Your instructions → All lines of the records below that contain the word "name" must be listed.

[Opening Available data section]

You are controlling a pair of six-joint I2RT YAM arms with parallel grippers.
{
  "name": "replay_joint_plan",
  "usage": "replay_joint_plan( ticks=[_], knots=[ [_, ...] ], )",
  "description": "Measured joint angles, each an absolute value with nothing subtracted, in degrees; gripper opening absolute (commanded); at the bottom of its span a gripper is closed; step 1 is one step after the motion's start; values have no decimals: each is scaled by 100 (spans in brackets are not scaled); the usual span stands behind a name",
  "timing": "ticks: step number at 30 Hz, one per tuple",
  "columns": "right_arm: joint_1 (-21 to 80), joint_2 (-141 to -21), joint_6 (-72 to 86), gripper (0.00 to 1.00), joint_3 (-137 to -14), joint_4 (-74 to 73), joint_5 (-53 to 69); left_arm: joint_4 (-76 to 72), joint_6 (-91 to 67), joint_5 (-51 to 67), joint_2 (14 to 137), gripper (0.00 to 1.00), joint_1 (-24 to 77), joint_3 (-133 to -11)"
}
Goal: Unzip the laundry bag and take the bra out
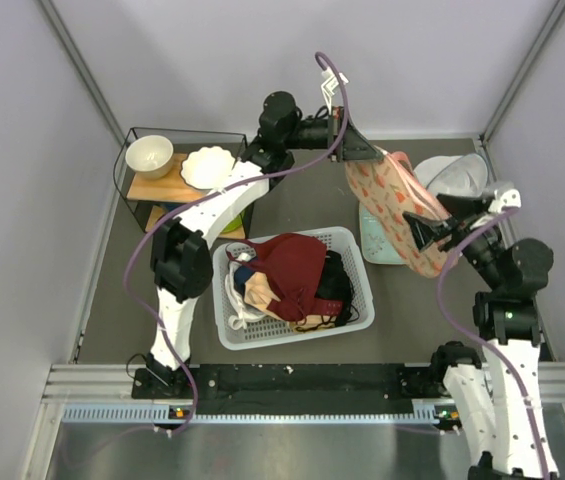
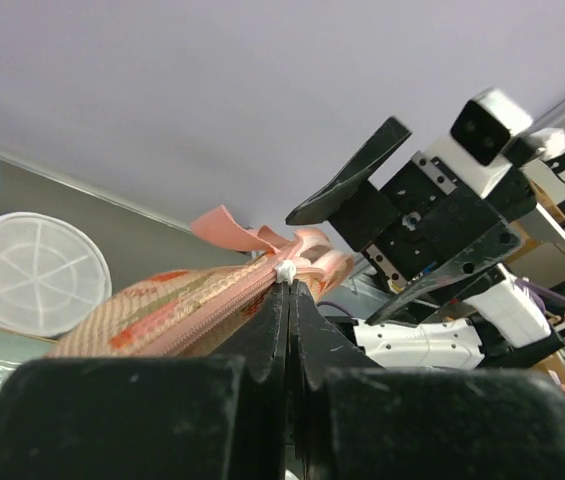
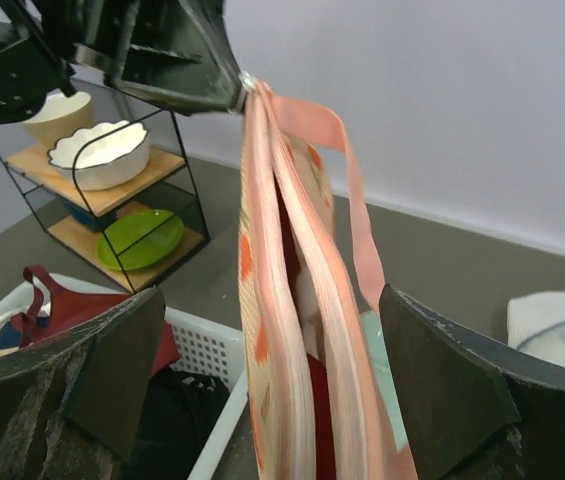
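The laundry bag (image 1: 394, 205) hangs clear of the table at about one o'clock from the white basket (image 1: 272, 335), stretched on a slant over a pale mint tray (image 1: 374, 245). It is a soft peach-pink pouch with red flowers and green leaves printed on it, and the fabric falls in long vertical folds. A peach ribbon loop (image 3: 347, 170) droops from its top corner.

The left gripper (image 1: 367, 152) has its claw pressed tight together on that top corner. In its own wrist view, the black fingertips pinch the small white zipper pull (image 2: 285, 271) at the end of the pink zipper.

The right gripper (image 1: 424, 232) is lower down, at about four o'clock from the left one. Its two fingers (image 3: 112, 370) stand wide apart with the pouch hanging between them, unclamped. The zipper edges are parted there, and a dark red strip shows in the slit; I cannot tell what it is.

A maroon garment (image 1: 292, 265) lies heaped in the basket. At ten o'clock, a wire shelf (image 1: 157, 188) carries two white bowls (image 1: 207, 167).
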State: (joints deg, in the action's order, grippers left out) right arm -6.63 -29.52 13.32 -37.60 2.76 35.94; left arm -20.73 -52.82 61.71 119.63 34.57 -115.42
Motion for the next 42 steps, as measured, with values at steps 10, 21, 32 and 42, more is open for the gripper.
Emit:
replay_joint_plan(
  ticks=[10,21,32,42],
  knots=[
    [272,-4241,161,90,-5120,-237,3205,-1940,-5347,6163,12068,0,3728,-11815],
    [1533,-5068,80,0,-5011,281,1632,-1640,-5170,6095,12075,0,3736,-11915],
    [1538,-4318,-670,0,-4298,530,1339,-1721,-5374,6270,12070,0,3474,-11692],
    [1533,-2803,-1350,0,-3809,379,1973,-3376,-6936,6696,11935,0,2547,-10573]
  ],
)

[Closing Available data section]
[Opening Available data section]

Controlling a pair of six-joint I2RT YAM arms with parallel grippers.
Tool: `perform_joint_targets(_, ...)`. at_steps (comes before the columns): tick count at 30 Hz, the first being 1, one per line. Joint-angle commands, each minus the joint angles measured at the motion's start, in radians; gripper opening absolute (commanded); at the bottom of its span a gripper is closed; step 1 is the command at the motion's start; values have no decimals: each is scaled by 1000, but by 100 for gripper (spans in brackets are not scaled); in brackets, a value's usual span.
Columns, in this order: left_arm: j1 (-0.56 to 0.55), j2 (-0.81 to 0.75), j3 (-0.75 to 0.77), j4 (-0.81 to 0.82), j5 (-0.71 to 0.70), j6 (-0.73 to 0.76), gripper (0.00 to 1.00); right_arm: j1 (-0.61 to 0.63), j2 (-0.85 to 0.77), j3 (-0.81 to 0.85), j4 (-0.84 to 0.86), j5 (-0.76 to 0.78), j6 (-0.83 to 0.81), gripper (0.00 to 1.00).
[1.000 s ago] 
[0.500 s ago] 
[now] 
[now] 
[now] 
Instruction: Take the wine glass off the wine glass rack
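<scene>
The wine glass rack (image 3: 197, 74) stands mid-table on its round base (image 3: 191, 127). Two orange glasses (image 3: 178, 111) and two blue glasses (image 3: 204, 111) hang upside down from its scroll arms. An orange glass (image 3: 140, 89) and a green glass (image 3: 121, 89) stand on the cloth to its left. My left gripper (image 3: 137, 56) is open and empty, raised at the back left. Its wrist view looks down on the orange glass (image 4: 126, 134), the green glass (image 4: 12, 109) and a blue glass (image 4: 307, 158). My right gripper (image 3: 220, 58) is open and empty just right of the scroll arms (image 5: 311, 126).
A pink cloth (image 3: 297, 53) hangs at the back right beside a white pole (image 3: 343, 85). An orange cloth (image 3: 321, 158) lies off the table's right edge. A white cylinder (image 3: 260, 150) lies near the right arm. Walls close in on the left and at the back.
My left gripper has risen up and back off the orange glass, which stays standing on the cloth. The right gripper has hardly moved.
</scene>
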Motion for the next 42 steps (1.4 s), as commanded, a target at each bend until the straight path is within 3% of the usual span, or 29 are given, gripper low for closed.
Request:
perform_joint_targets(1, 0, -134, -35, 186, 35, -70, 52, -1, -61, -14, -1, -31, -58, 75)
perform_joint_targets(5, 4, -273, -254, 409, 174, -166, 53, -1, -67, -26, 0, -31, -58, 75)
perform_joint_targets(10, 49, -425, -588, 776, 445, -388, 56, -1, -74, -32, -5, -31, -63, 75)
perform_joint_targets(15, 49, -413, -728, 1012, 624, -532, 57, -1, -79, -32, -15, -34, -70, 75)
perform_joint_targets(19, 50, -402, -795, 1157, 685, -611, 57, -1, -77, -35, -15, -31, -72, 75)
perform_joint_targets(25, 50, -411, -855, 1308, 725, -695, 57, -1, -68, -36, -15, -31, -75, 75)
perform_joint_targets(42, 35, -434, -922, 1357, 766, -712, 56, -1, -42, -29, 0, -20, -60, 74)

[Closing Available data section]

Written answer →
  "name": "replay_joint_plan",
  "description": "Measured joint angles, each an absolute value with nothing subtracted, in degrees; gripper opening absolute (commanded); at the bottom of its span a gripper is closed; step 1 is one step after the motion's start; values have no decimals: each is scaled by 100 (spans in brackets are not scaled); the usual span stands behind a name",

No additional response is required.